Kamis, 11 September 2014

Menelanjangi Lilin


Apakah dosa lilin sehingga aku tega menelanjanginya di depanmu? Di depan khalayak? *Syuut. Tidak perlu dijawab. Biarkan matamu yang terus menyisir habis seluruh tulisan ini. J *Itu juga kalau sanggup. Kalau gak kuat lambaikan tanganmu ke arah kamera ya. Disini ada kamera. Di sebelah sana juga ada. Di ujung sana ada kamera. Selamat anda masuk ke acara kami, “Keennaa Deeh”. Hhe. *Gigit bantal.

Membicarakan seseorang dihadapan orang banyak, menurutku kau hanya sedang melucuti pakaiannya hingga ia layaknya orang yang telanjang. Suka kah jika ada seseorang yang melakukan hal itu terhadapmu? Tentu saja tidak. Karena kita manusia. Bukan kucing. Bukan binatang.

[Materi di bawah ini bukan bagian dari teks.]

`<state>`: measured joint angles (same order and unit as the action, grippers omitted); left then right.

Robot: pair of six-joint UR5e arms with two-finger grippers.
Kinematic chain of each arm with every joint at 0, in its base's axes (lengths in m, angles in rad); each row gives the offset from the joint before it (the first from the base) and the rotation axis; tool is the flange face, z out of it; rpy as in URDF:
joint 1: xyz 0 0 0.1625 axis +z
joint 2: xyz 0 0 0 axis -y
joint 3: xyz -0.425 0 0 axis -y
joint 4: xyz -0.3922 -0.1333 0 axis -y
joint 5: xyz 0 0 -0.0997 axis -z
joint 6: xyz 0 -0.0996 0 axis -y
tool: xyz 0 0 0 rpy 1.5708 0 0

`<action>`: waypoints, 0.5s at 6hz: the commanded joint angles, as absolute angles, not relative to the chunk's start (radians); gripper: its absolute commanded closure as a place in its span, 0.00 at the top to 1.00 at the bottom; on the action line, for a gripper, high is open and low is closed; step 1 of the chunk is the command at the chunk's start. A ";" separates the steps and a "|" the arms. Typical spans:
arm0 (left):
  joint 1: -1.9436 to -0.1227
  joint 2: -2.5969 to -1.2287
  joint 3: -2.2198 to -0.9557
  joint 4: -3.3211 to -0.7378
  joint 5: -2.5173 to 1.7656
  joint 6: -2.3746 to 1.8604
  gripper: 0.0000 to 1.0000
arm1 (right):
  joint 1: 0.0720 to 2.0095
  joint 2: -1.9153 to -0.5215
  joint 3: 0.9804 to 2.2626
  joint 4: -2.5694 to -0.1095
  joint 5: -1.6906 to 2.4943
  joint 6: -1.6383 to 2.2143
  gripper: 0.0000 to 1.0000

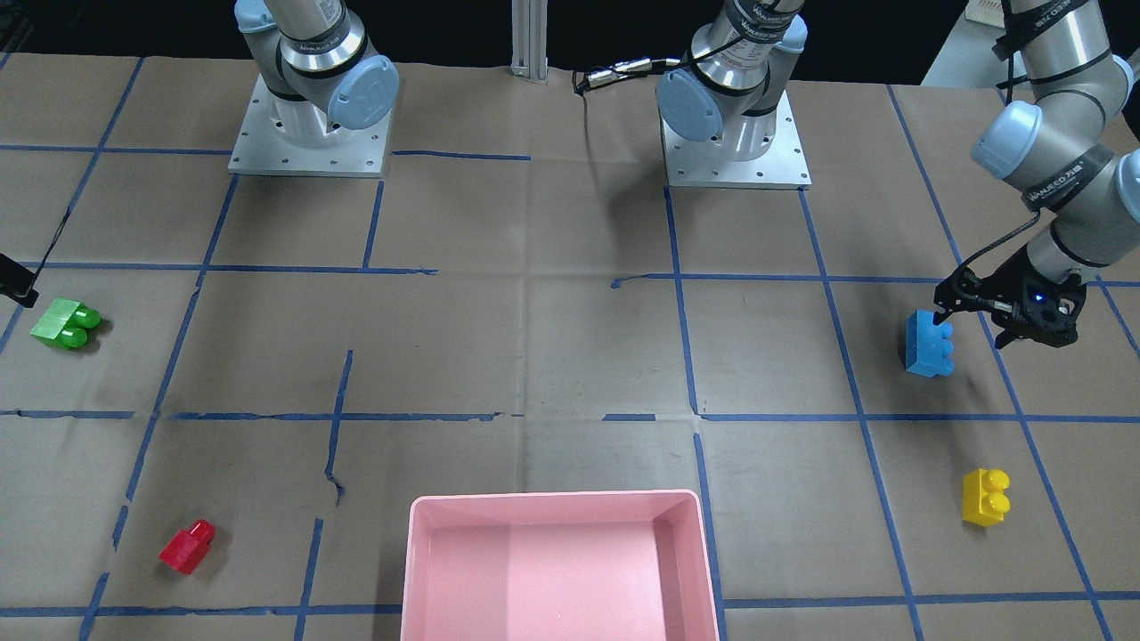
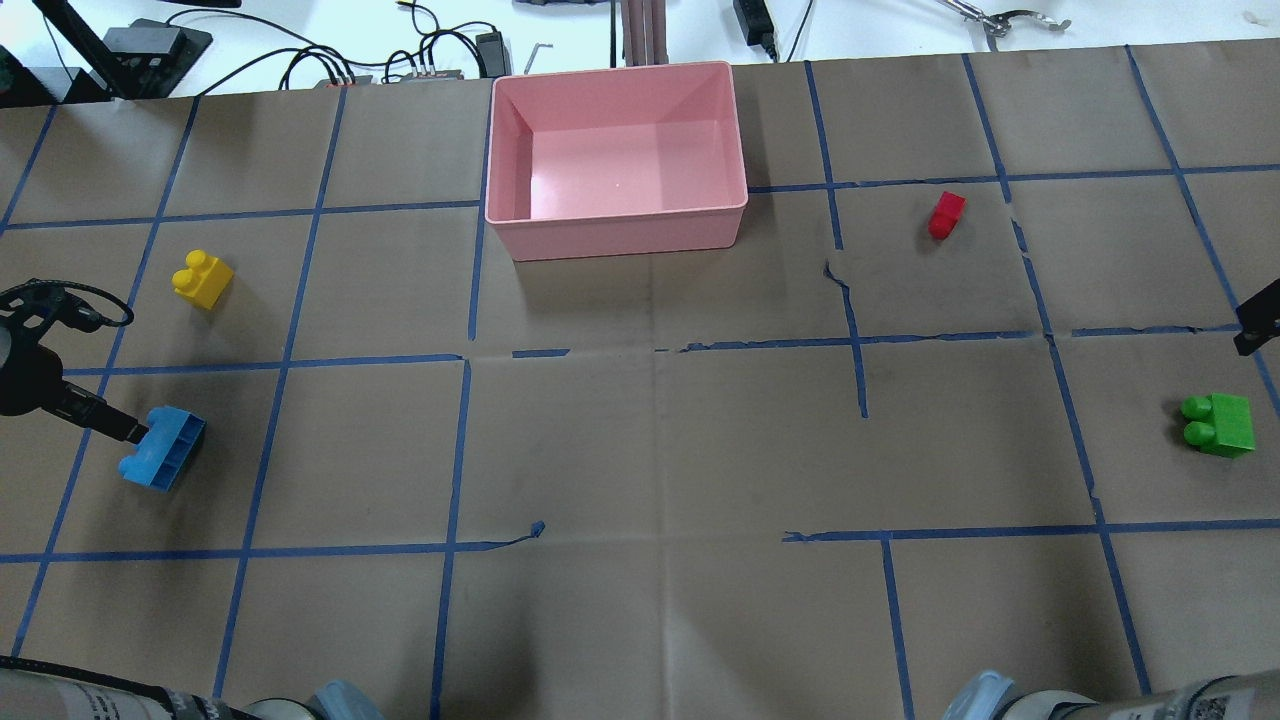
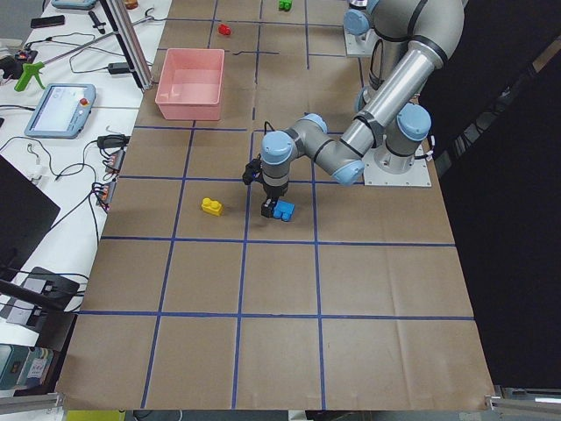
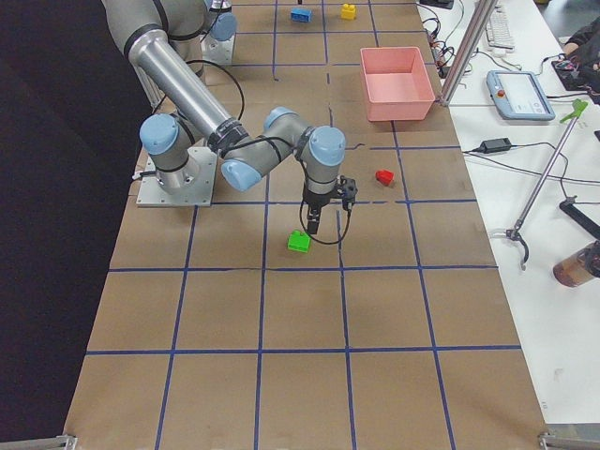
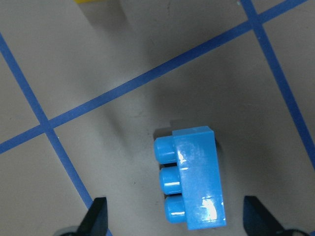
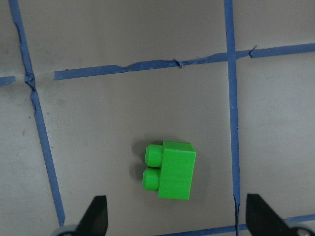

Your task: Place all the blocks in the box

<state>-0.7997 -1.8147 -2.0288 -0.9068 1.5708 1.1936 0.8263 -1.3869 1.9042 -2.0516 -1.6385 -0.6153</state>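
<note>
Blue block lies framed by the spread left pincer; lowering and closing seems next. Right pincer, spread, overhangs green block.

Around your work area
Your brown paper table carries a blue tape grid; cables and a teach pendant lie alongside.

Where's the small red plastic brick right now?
Overhead view: the small red plastic brick sits outside, right of the pink plastic tray, on the robot's right side.
</note>
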 commanded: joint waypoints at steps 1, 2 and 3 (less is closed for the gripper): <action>-0.790 -1.844 -2.063 -0.902 1.571 1.171 0.94 | 0.812 -1.333 1.983 -2.161 -1.640 -0.583 0.99; -0.790 -1.871 -2.062 -0.894 1.569 1.160 0.94 | 0.796 -1.297 1.983 -2.167 -1.641 -0.568 0.99; -0.790 -1.899 -2.065 -0.823 1.572 1.160 0.94 | 0.764 -1.273 1.985 -2.175 -1.637 -0.569 0.99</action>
<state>-0.7903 -1.8730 -2.0619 -0.8724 1.5706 1.1637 0.7901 -1.3012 1.9811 -2.1636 -1.6395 -0.5737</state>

Itu sebab kenapa aku memilih kata “menelanjangi” pada tulisan ini. *Biar lebih greget. Karena aku akan mengajakmu untuk lebih tahu tentang lilin. Ya. Aku akan membicarakan banyak hal tentang lilin.*Eh? Sedikit sih. Tepatnya, menelanjanginya di depanmu.*Please jangan bilang gak penting dulu.*OKE. Serius. Serius. Serius.

Siapa penemu lilin? Hayo jawab..Hhe..Udah kayak cerdas cermat waktu di SD ya. Oke kalau itu terlalu sulit, kita ganti ke pertanyaan selanjutnya. Berapa harga lilin di warung terdekatmu? Pilihan hanya ada dua ya. Kamu bisa pilih tirai atau kotak. *Hm? Susah juga tah? Oke next. Ada berapa lilin dalam satu pack yang biasa kamu beli? Tentu kalau kamu lagi iseng sempetlah ya..itung-itung.*Oh, gak pernah ya? Atau pernah gak sih waktu kecil kalau liat cairan lilin yang meleleh, yang udah kering di lantai, terus kamu korek-korek pake jari kamu ampe bersih? *Apa masa kecilku doang ya, yang seperti itu?*Glek. 

Oh oh oh aku tau aku tau..Apa kebiasaan kamu sama temen kamu kalau liat lilin nyala, jari telunjuk kamu menampar-nampar api?. Terus dengan merasa hebatnya *sok dewasa, kamu bilang, “gak panas” *ya iyalah orang gerakan tangan kamu cepet banget. Bener seperti itukah kamu dulu? Appah? Pertanyaan semudah ituh gak bisa jawab juga?*Jangan bilang masa kecil kamu terlalu disibukkan mencari huruf “N” di bungkus permen karet YOSAN? Hm..Oke oke tetap tenang di tempat. Masih ada pertanyaan terakhir. Terbuat dari apakah lilin itu? *Haduuh. Masih gak tau juga ya? Aku juga gak tau. Yuk kita sama-sama cari tau.. J *Assem! Nyesel gue udah baca sejauh ini. *Hiks.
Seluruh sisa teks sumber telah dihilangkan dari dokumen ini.